L’Étranger, de Camus à François Ozon
Ca fait six mois qu’on attendait ce film en se rongeant les sangs : Voisin n’est-il pas trop jeune et trop « minet » et comment ? Ozon ose se confronter à la littérature française et à Luchino Visconti qui, pourtant, malgré la présence de Mastroianni, avait quand même raté son « Etranger ». Eh bien, on ressort rassuré : le film est noir à souhait, l’image est très belle, on se croirait à Alger dans les années 1938 et pourtant il paraît que c’est filmé à Tanger.
Ozon, on n’en doute plus maintenant, est arrivé à son acmé et il donne à son film une dimension métaphysique et ontologique sur cet homme étranger à la vie sociale et qui passe à travers les sentiments que chacun éprouve ainsi que les conventions sociales.
On ressent bien – entre Dostoïevski et Bresson pour la caméra – souffler le doute sur nos petites vies mesquines et cette mort qui nous traque partout, cette existence souffreteuse sur laquelle se sont penchés ensuite les existentialistes – juste après la Deuxième Guerre mondiale anéantie par la Shoah et les millions de morts – et desquels s’était quand même un peu détaché Albert Camus lors de son différend, notamment avec Sartre, sur le problème de Dieu.
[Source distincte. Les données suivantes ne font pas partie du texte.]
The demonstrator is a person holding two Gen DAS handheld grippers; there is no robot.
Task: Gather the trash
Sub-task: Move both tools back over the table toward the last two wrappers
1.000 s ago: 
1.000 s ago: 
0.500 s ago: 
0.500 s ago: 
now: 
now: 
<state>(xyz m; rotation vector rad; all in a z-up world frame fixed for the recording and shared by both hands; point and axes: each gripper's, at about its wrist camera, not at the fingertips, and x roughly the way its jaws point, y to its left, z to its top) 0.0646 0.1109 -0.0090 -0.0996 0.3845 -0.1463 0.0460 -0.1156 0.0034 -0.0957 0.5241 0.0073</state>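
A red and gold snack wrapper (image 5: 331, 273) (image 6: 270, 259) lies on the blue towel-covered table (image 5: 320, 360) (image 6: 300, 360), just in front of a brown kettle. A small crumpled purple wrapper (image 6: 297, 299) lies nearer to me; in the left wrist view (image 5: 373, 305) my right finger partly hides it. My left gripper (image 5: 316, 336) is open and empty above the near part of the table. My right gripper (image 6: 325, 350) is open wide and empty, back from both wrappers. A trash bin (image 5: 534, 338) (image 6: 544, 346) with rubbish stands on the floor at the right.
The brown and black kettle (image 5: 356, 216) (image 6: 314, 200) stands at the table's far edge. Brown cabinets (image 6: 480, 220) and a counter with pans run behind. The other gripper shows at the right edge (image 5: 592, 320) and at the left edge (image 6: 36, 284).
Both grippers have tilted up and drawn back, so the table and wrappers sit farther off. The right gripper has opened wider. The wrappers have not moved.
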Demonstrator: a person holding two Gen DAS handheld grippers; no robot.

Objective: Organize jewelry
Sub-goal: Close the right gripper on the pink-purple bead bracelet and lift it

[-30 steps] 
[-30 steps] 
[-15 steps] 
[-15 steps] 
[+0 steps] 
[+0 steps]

Le film est fort, les acteurs sont superbement dirigés, tous, à commencer par Benjamin Voisin qui, par moments, arrive à ressembler à Gérard Philipe, mais aussi la lumineuse Rebecca Marder, Pierre Lottin génial en proxénète gueulard, Denis Lavant dans un rôle ingrat de petit homme au chien, tous des personnages camusiens, mais aussi Swann Arlaud qui apparaît seulement à la fin dans un accablant noir et blanc et dans un rôle de prêtre que n’auraient renié ni Pialat, ni Bernanos. De plus, ce qu’on craignait n’est pas vraiment arrivé : le film ne sacrifie pas trop à la bien-pensance actuelle et c’est tant mieux. Bravo monsieur Ozon et toute son équipe !!